In the closing chapter of his 1942 book The Myth of Sisyphus, Albert Camus pinpoints what he thought to be the missing consideration in Sisyphus’s eternal struggle. Condemned to push a boulder to the top of a mountain only to have it perpetually return to the plain below, Sisyphus stands as a cautionary figure representing hubris, punishment and futility. Yet, as Camus imagined it, while Sisyphus descends from the summit to repeat his plight anew, there is a moment of reflective pause.
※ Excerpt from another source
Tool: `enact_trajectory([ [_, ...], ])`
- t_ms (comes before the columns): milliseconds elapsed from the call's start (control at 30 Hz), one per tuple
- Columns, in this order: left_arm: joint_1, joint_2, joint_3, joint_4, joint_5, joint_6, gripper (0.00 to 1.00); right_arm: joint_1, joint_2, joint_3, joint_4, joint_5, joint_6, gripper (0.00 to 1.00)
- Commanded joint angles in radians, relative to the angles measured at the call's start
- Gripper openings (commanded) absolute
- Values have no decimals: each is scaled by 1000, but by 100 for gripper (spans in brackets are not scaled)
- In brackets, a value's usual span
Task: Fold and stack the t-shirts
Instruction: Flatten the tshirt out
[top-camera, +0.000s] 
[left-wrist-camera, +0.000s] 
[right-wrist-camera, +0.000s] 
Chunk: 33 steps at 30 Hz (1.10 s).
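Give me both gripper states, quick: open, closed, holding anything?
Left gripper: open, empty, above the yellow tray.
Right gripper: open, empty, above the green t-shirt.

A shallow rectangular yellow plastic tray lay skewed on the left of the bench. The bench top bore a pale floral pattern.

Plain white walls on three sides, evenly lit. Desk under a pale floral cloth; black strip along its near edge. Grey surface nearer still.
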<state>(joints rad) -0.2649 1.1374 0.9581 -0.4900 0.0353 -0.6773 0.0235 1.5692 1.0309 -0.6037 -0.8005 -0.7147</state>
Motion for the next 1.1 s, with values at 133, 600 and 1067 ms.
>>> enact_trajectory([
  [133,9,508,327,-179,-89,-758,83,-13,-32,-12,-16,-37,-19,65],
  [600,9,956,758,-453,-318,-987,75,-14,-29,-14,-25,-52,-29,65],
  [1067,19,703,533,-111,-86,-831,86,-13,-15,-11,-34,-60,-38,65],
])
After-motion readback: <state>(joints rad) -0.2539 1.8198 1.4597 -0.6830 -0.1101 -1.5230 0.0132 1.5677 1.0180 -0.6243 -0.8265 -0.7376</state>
Temporarily unbound from his continual toil, Sisyphus recognizes the absurd truth of his fate, and this becomes the key to his freedom. “That hour like a breathing space which returns as surely as his suffering,” writes Camus, “that is the hour of consciousness.”
It was difficult not to find reflections of that contemplative hour, when inherent absurdity brings renewed perspectives, in Montreal artist Pascal Grandmaison’s recent exhibition “La limite de l’écho” (The Limit of the Echo). Comprising an assortment of new works—two video pieces, a series of 12 photographs and five plaster sculptures (all 2013)—the exhibition was a study of rational thought turned on end by a poetic reversal of the way we see and experience the lived world.
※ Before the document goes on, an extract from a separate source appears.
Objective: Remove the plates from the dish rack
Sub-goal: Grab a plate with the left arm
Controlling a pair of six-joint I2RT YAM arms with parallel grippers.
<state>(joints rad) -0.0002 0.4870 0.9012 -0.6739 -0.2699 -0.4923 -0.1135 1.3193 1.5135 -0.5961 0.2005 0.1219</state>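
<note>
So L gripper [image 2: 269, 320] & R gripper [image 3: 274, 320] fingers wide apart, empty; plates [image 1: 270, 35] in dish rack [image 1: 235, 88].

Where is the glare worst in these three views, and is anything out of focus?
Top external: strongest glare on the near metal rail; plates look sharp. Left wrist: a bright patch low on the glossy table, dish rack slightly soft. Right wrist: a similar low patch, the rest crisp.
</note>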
The opening work was Nostalgia #1, which directly draws on the story of Sisyphus. Displayed on a vertical plasma screen, the 10-minute video tracks a rock tied with rope as it moves across stone-pocked pavement. The tightly framed footage, shot at a crystal clear 230 frames per second and running in slow motion, offers fantastically surreal detail, made all the more strange once you realize that it is playing in reverse. Here, it is the rock that seems to pull the rope, the sequence defying the fundamental order of things and questioning the gravity of a Sisyphean fate.
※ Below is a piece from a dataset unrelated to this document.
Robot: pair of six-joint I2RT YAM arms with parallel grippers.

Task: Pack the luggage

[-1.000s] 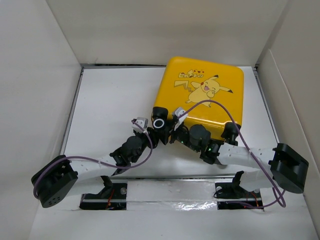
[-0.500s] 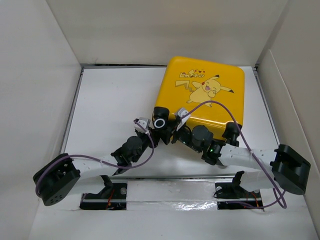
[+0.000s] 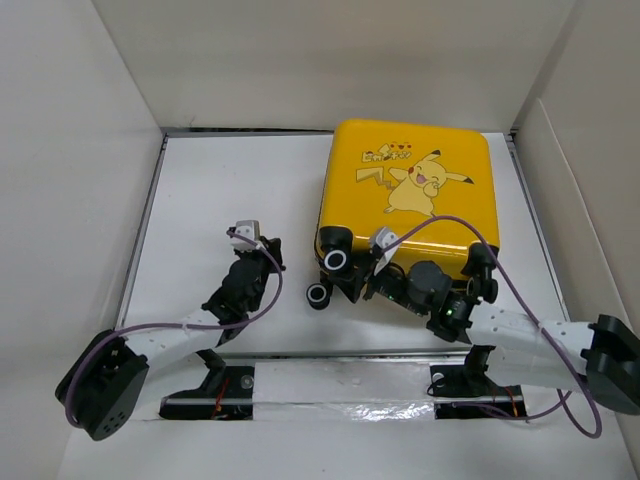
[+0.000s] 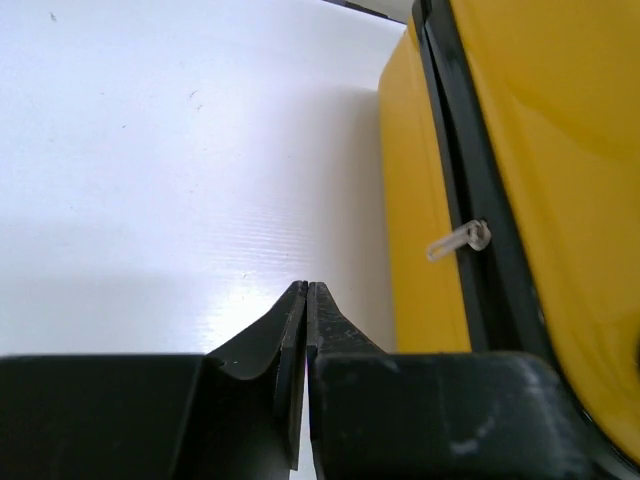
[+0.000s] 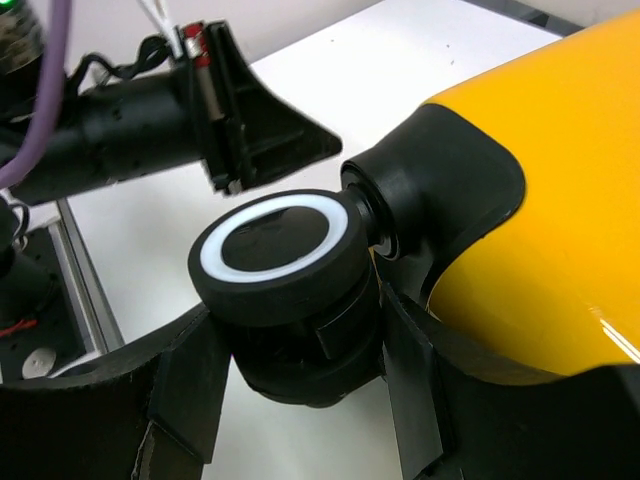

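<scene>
The luggage [image 3: 405, 185] is a yellow hard-shell suitcase with a Pikachu print. It lies flat and closed at the back right, its wheels toward me. My right gripper [image 3: 347, 280] is closed round its left caster wheel [image 5: 270, 250], with a finger on each side of the wheel block. My left gripper [image 3: 270, 250] is shut and empty, over the white table just left of the suitcase's side [image 4: 430, 200]. It also shows in the right wrist view [image 5: 270, 140], beside the wheel. A clear zipper pull [image 4: 458, 240] sticks out of the dark seam.
A second wheel [image 3: 320, 295] of the left caster shows below the first, and the right caster [image 3: 482, 275] sits by my right arm. White walls enclose the table on three sides. A metal rail [image 3: 340, 385] with both arm bases runs along the near edge.
The suitcase has turned squarer and shifted right and back, with my right gripper at its left caster. My left gripper has drawn back to the left, away from the wheel.
</scene>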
This perceptual disorientation continued in “Second regard,” a series of photographs taken at the Grutas de Cacahuamilpa Caverns in Guerrero, Mexico. It is only in glimpsing what seem like toy-size tourist walkways that the viewer discerns the alien proportions of the stalactite- and stalagmite-filled caves. For Grandmaison, though, the absurdity of these images pivots on darkness and light. First explored by torchlight, where impressions of the space were necessarily assembled in the viewer’s mind, these caves are now sites of theatrical tourism where perspective is dramatically staged in spotlit mise-en-scènes. Therein lie the work’s central concerns: How does the contrast between imagination and spectacle affect reality? And what does it mean to illuminate the unseen?
Grandmaison’s considerations of the natural order inverted and in flux culminate in his La main du rêve (The Hand of the Dream). The large-scale video projection takes viewers on a 45-minute ramble through the wilds of Quebec’s Laurentian region. As in Nostalgia #1, Grandmaison has slowed and reversed his high-definition footage to surreal effect. Shattered trunks of moss-covered trees reassemble; turbulent surfaces of lakes calm and eject previously submerged rocks; dead leaves and sticks float back into the air. There is a scientific precision to it all, a naturalist’s fantasy of the forest regenerating itself. Though tinged with melancholy, Grandmaison’s focused subversion suggests a hopeful vision of renewal. It’s a view that returns to Sisyphus and Camus. “Each atom of that stone, each mineral flake of that night-filled mountain, in itself forms a world,” Camus writes at the end of his closing chapter. “The struggle itself toward the heights is enough to fill a man’s heart. One must imagine Sisyphus happy.”